The defendant is not guilty. The summary of the judgment against the defendant shall be published.

Reasons

1. Around August 8, 2006, the Defendant stated in the facts charged that the Defendant would give a discount to the victim C’s agent D with a face value of KRW 29.8 million (hereinafter “instant promissory note”) issued by K2-time business retail Co., Ltd., which is owned by the victim, even though the Defendant did not have the intent or ability to discount a promissory note, the Defendant received the said promissory note from D and obtained it from the victim, namely, by fraud.

2. In light of the following circumstances acknowledged by the record, the facts charged in the instant case are insufficient to acknowledge the facts charged, and there is no other evidence to acknowledge otherwise. In light of the following circumstances, the documents, including the witness D’s legal statement, D, E, and F’s statement, are insufficient to acknowledge the facts charged in the instant case.

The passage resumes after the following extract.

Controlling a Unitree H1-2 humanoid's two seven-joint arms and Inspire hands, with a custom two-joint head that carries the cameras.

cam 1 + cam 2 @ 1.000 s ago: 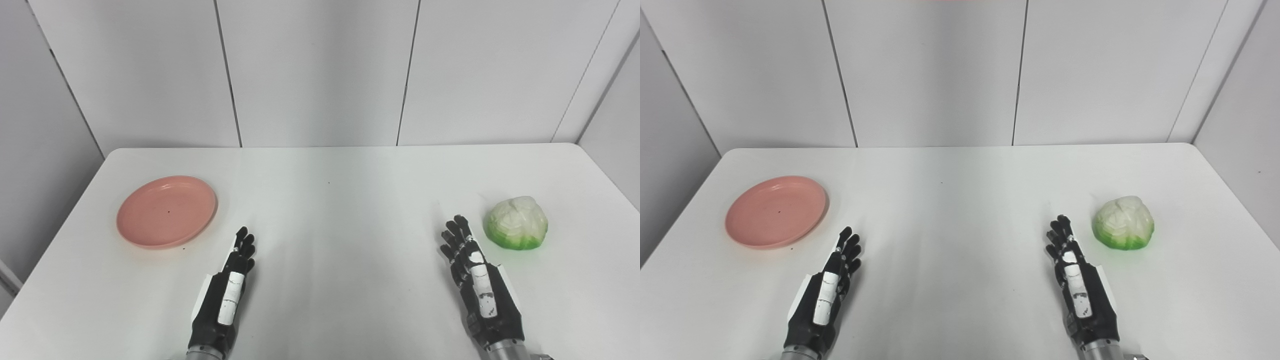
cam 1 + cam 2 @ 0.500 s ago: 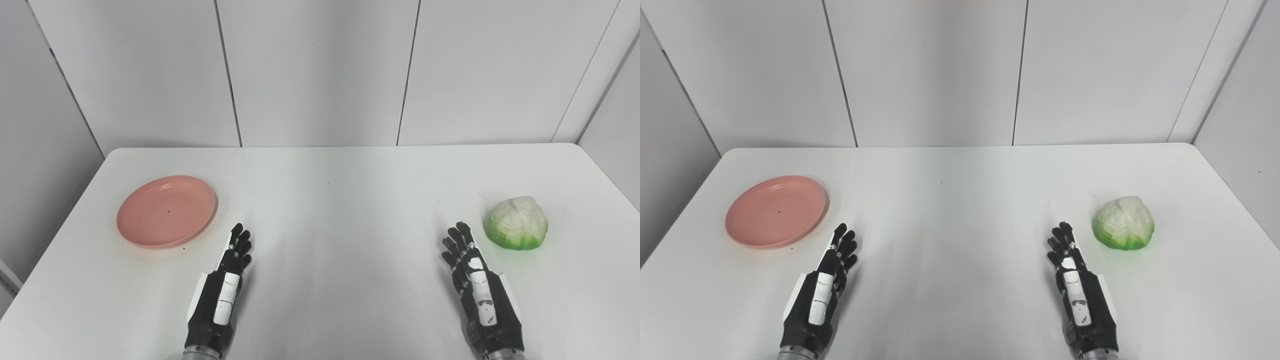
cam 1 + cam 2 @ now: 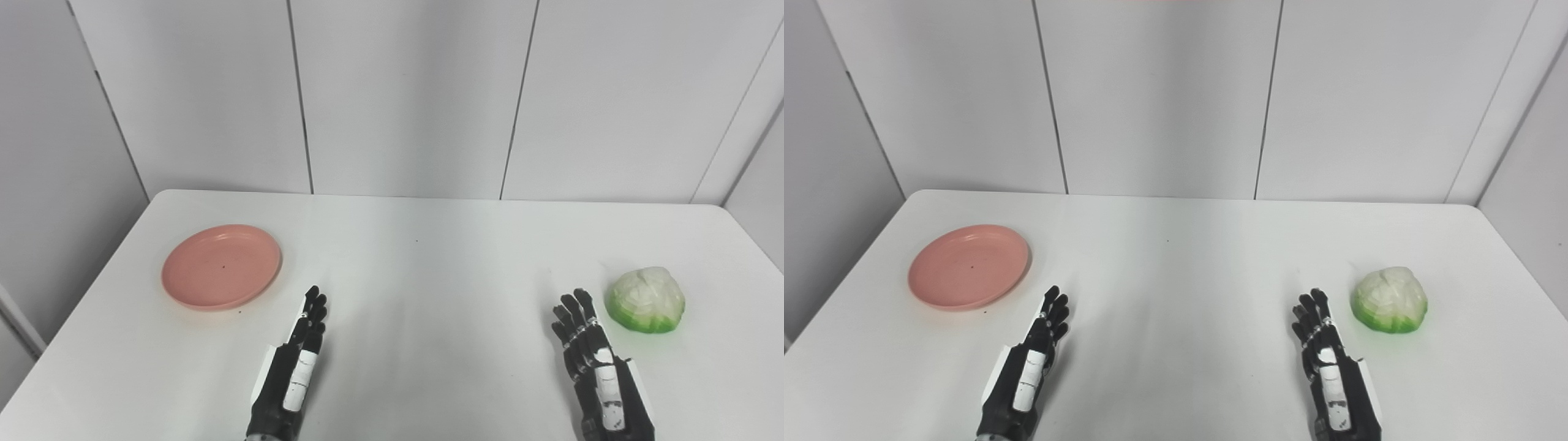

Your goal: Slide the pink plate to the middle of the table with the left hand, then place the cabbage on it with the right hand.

① The Promissory Notes are F owned by F, and F requested the Defendant to discount the Promissory Notes. During that process, F sent the Promissory Notes through D. However, D merely appears to have sent the Promissory Notes to the Defendant upon F’s request.

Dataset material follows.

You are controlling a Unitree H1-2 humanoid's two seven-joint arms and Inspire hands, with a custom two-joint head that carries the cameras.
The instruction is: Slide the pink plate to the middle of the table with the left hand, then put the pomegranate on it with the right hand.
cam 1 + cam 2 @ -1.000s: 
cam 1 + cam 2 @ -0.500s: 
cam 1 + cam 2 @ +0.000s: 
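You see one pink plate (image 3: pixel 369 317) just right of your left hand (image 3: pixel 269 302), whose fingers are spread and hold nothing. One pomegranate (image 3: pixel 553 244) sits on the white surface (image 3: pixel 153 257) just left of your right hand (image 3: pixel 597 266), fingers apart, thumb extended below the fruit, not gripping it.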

(A) If there is no substantial disadvantage to the defendant's defense right without impairing the identity of the facts charged, and there is no substantial disadvantage to the defendant's defense, the defendant should be found guilty by pointing out another actual victim as stated in the indictment without the amendment of the indictment. However, this case is a case proceeding with D's accusation, and if F is recognized as a fraud victim without the amendment of the indictment, it seems that it would give a substantial disadvantage to the defendant's defense right. Therefore, it is difficult to determine the fraud victim as F without the amendment of the indictment. (2) The defendant requested the discount of the promissory note of this case from F.